-- Task directions --
Extract precisely the lines of the entries below, from the first line through the line containing "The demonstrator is".

(Items from a data source)
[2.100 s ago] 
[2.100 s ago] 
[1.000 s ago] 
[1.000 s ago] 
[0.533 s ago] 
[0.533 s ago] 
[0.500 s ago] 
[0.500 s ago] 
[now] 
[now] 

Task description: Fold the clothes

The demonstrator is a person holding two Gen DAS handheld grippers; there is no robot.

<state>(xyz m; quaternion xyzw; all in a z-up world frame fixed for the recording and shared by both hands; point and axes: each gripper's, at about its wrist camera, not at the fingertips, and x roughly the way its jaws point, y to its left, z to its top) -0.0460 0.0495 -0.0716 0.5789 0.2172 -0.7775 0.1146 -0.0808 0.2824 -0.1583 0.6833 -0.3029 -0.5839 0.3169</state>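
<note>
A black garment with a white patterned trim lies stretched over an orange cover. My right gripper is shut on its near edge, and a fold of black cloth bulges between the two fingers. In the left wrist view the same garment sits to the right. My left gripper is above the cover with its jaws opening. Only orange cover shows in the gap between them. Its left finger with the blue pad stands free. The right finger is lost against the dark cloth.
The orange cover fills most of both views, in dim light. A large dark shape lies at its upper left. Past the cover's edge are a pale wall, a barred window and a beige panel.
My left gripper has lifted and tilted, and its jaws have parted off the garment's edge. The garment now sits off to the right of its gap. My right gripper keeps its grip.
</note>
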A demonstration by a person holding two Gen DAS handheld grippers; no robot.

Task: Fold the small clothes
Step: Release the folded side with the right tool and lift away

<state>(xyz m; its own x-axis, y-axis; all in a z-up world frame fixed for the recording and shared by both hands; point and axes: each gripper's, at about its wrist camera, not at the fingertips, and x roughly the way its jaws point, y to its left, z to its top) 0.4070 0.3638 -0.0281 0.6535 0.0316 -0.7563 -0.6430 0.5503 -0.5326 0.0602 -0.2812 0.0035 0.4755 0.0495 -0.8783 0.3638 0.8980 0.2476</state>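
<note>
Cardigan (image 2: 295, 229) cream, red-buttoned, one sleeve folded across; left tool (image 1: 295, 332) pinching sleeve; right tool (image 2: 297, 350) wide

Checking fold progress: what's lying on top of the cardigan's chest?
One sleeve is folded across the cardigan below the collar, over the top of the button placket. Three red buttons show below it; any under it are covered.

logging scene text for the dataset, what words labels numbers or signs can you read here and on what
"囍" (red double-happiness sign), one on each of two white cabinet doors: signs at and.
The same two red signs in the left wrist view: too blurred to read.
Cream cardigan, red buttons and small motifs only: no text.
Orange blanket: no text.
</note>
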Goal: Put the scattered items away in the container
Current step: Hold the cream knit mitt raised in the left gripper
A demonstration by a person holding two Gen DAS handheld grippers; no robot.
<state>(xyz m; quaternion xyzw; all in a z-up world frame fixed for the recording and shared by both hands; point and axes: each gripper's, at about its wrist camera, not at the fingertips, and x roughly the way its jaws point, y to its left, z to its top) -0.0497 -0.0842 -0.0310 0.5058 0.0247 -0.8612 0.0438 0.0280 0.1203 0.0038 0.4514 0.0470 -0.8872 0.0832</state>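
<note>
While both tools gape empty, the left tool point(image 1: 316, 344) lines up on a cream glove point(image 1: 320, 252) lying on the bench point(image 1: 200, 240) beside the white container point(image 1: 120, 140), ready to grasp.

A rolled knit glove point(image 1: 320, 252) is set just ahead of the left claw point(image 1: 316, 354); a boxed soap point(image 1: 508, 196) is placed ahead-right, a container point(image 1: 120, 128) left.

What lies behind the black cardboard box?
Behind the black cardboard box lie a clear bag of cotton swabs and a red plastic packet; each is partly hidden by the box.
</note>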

-- Answer box --
[2.100 s ago] 
[2.100 s ago] 
[1.000 s ago] 
[1.000 s ago] 
[0.533 s ago] 
[0.533 s ago] 
[0.500 s ago] 
[0.500 s ago] 
[now] 
[now] 

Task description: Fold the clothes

The demonstrator is a person holding two Gen DAS handheld grippers; there is no robot.

This completes the response.